§ ACTION ITEM: Only lines containing "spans" are wanted from the data below. Copy those lines.

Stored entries
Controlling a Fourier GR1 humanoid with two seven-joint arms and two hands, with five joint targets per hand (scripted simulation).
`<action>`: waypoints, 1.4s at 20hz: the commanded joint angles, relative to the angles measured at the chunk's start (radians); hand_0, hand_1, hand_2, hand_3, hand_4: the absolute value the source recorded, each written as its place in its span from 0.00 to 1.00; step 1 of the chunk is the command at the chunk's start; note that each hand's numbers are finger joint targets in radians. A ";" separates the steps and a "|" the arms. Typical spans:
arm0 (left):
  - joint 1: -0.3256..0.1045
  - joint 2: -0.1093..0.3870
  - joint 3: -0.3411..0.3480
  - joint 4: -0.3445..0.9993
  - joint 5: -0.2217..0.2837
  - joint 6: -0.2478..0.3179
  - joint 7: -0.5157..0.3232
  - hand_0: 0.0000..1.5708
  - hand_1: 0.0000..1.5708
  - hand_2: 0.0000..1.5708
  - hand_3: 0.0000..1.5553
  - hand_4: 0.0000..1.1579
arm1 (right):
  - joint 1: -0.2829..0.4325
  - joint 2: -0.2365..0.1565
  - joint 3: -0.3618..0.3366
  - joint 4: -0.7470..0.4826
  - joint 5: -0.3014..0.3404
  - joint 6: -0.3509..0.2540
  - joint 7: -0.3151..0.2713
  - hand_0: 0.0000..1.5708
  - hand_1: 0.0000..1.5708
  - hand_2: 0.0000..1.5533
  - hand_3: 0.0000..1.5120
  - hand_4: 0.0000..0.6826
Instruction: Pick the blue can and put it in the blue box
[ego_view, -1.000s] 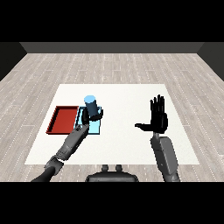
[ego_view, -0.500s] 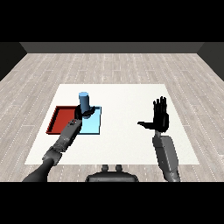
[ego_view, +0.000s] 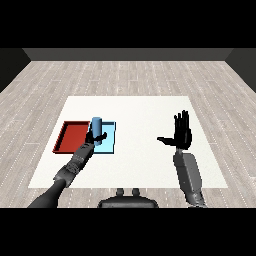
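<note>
The blue can stands upright over the left part of the light blue tray. My left hand is curled round the can's lower part, its forearm reaching in from the lower left. Whether the can rests on the tray floor or hangs just above it, I cannot tell. My right hand is held up over the right side of the table, fingers straight and spread, thumb out to the left, holding nothing.
A red tray lies directly left of the light blue tray, touching it. The white table stretches out behind and between the two hands.
My left hand has carried the can to the left and a little nearer, from the blue tray's right part to its left part. The right hand has stayed raised in place.
</note>
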 joint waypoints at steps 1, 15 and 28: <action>-0.023 -0.027 -0.014 0.092 -0.028 -0.027 0.073 0.73 0.73 0.67 0.41 0.78 | 0.003 -0.020 -0.024 0.051 -0.008 0.054 -0.044 0.00 0.00 0.00 0.00 0.00; 0.041 0.009 0.012 0.057 -0.043 0.121 -0.078 0.00 0.00 0.00 0.00 0.00 | -0.034 0.017 -0.026 0.048 -0.034 0.074 -0.044 0.00 0.00 0.00 0.00 0.00; 0.052 -0.042 0.146 -0.349 0.086 -0.096 -0.550 0.00 0.00 0.00 0.00 0.00 | 0.059 0.032 0.019 -0.025 -0.019 0.103 -0.050 0.00 0.00 0.00 0.00 0.00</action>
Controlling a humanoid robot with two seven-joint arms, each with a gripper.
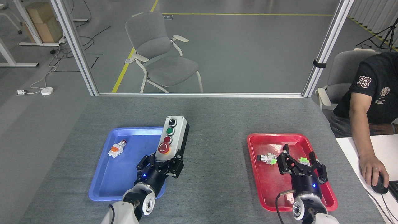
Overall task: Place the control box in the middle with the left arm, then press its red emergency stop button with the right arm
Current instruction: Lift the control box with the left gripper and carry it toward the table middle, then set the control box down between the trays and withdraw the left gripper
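Note:
The control box (173, 137), light grey on a black base, hangs lifted over the right rim of the blue tray (118, 183), tilted with its knob end away from me. Its red emergency stop button (164, 148) sits nearest my left gripper (162, 163), which is shut on the box's near end. My right gripper (301, 166) hovers open over the red tray (264, 193) with nothing between its fingers.
A loose white-orange push-button part (115, 149) lies in the blue tray. Two green-backed parts (267, 158) lie in the red tray by my right gripper. A person's hand (374, 174) rests on a mouse at the right edge.

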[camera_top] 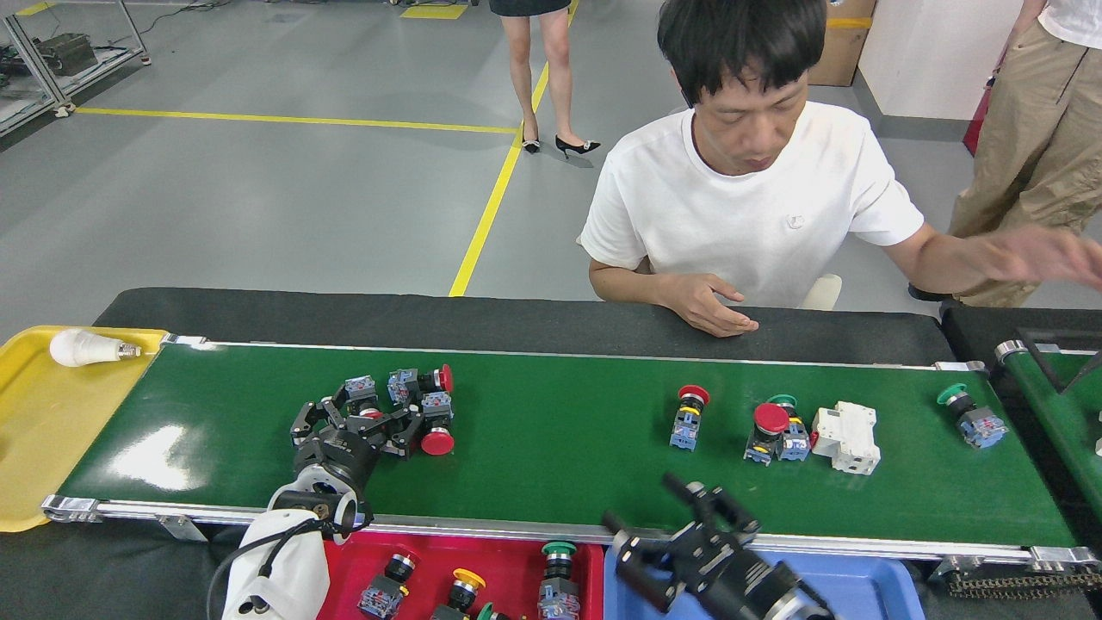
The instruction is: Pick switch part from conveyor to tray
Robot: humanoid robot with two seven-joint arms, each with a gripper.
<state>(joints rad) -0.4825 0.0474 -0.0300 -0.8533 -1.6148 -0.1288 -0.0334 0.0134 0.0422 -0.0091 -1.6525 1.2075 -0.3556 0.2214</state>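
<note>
The dark-green conveyor carries several switch parts. A cluster of three red-capped ones lies left of centre, among them a switch part with its red cap toward me. My left gripper is open over the belt, its fingers spread around the cluster's leftmost switch part. Further right lie a red-capped switch part, a red and green pair and a green-capped one. My right gripper is open and holds nothing, above the front rail. The red tray holds several switch parts.
A white breaker lies next to the pair. A blue tray sits right of the red one, and a yellow tray with a bulb is at the left end. A person's hand rests behind the belt. A smaller green belt is at the right.
</note>
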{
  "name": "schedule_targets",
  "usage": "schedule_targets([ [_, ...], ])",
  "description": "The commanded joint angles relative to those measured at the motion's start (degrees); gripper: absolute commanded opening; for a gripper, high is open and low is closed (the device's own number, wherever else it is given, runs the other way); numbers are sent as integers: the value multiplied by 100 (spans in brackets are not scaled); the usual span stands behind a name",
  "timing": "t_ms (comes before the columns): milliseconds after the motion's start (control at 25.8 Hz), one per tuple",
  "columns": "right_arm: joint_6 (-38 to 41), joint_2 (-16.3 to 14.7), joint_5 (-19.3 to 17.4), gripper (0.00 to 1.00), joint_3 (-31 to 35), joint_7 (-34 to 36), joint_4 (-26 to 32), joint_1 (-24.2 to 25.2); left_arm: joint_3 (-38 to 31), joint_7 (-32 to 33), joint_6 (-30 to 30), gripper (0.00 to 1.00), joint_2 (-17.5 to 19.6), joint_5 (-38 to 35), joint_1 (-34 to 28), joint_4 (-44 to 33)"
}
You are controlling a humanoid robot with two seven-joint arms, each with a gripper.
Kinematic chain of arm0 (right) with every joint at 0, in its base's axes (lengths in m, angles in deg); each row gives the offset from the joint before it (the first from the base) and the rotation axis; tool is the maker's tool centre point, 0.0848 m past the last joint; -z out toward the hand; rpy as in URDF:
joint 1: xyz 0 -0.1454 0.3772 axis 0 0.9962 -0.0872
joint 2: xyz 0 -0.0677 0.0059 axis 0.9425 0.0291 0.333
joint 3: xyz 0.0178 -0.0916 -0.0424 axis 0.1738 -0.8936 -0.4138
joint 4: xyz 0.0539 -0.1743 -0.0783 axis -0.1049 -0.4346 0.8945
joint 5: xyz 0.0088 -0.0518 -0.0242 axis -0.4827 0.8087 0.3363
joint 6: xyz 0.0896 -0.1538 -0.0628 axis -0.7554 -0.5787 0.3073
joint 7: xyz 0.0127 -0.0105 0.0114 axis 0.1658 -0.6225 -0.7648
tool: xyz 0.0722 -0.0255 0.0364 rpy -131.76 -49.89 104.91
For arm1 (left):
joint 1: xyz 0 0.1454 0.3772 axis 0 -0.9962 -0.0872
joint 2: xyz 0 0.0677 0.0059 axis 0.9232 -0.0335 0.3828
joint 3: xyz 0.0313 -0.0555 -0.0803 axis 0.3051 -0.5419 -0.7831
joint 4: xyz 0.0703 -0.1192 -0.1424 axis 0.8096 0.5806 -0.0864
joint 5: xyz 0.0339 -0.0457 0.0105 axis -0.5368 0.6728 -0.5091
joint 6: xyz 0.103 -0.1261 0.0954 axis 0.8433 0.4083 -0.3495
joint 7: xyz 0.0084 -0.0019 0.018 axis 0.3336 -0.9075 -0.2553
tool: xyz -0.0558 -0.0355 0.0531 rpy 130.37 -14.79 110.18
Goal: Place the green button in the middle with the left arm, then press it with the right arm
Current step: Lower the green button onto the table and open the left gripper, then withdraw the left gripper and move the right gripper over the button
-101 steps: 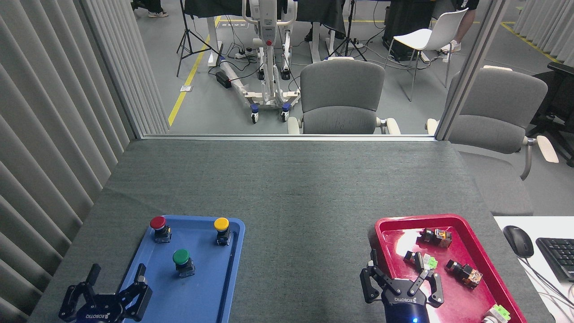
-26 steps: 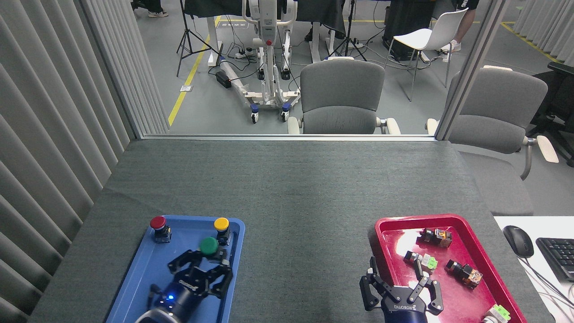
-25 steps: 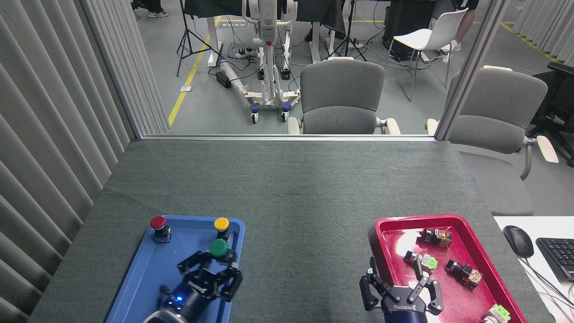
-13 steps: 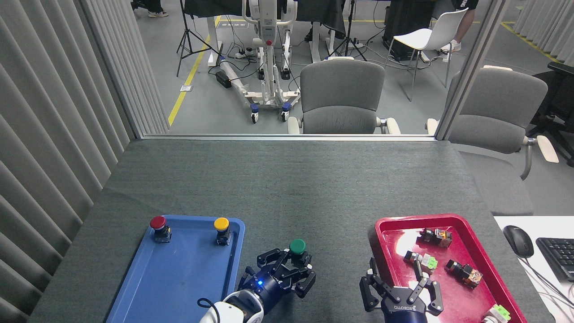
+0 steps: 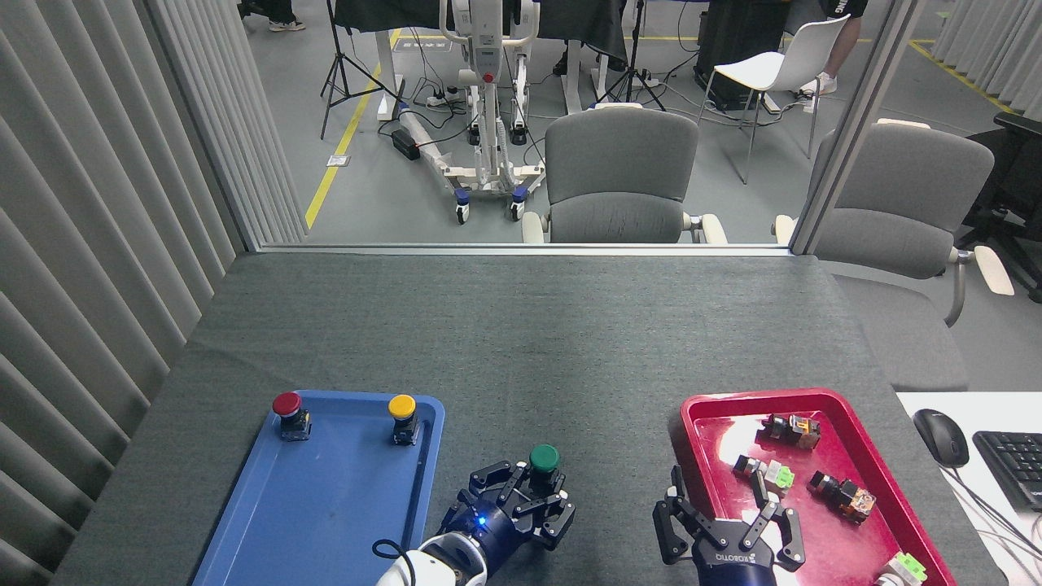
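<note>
Upright, the green button: round dark-green cap up, black base clamped in left gripper over grey felt; right gripper fingers spread, empty

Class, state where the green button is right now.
In the head view, the green button sits low and centre over the grey table, held by the left gripper, between the blue tray and red tray.

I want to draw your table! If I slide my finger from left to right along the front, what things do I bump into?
Blue tray → red button → yellow button → left gripper holding the green button → right gripper → red tray → computer mouse → keyboard.
</note>
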Motion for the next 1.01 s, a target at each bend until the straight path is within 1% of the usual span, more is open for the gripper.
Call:
schedule_targets([
  [0, 14, 9, 0, 99, -8, 4, 0, 3, 142, 8, 253, 42, 1, 15, -3, 9],
  [39, 14, 9, 0, 99, -8, 4, 0, 3, 142, -1, 262, 47, 1, 15, -3, 9],
  [232, 23, 17, 0, 99, -8, 4, -9, 3, 151, -1, 209, 48, 1, 15, -29, 0],
  [271, 23, 17, 0, 99, -8, 4, -9, 3, 168, -1, 209, 49, 1, 15, -29, 9],
  [310, 23, 17, 0, 99, -8, 4, -9, 3, 230, -10, 218, 53, 1, 15, -29, 9],
  [349, 23, 26, 0, 99, -8, 4, -9, 3, 283, -28, 227, 59, 1, 15, -38, 0],
  [387, 23, 26, 0, 99, -8, 4, -9, 3, 300, -80, 218, 61, 1, 15, -38, 0],
  [426, 23, 26, 0, 99, -8, 4, -17, 3, 309, -115, 218, 70, 1, 15, -38, 0],
  [465, 23, 26, 0, 99, -8, 4, -9, 3, 309, -115, 209, 84, 1, 15, -38, 9],
  [504, 23, 35, 0, 99, -8, 4, -9, 3, 309, -115, 201, 96, 1, 15, -38, 18],
  [581, 32, 35, 0, 99, -17, 4, -9, 3, 335, -124, 183, 99, 1, 15, -55, 18],
  [775, 190, 35, 9, 99, -17, 4, -9, -15, 379, -133, 209, 99, 1, 24, -117, -123],
  [891, 216, 44, 9, 98, -26, -5, -17, -23, 265, -115, 253, 99, 45, 59, -319, -492],
  [968, 278, 44, 0, 95, -43, -5, -35, -41, 2, -72, 227, 99, 124, 235, -477, -905],
])
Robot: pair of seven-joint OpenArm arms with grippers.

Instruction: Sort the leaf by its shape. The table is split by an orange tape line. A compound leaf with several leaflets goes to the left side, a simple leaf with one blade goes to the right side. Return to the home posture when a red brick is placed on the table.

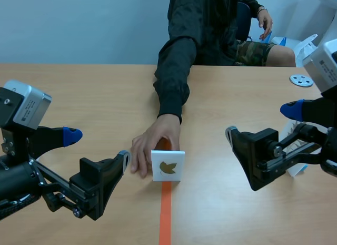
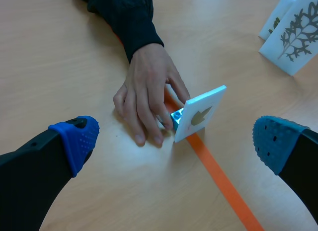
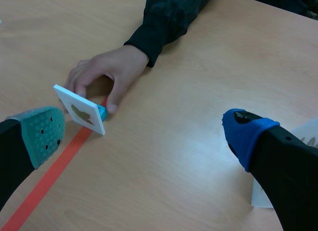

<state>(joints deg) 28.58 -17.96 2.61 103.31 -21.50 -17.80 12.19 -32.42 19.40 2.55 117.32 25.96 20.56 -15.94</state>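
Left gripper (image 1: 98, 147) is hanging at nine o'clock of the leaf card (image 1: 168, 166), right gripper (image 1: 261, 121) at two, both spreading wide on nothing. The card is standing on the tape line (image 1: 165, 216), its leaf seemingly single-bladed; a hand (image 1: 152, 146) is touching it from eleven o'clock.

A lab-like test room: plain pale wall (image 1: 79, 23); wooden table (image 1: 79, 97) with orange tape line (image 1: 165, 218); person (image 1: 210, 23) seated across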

§ TASK RESPONSE:
`<action>`: waypoints, 1.4s at 20hz: the commanded joint angles, relative to the angles measured at the chunk's start (radians); hand_0, hand_1, hand_2, hand_3, hand_4: the absolute value the source recorded, each written as its place in its span from 0.00 to 1.00; step 1 of the chunk is the command at the chunk's start; note that each hand's numbers are finger joint targets in radians. A ";" separates the steps and a "|" the arms. Typical spans:
  "description": "The commanded joint angles relative to those measured at the motion's start (degrees); gripper: absolute commanded opening; for a gripper, high is open and low is closed (the device's own number, wherever else it is given, runs the other way); numbers are sent as integers: the value multiplied by 100 (spans in brackets are not scaled); the usual span stands behind a name",

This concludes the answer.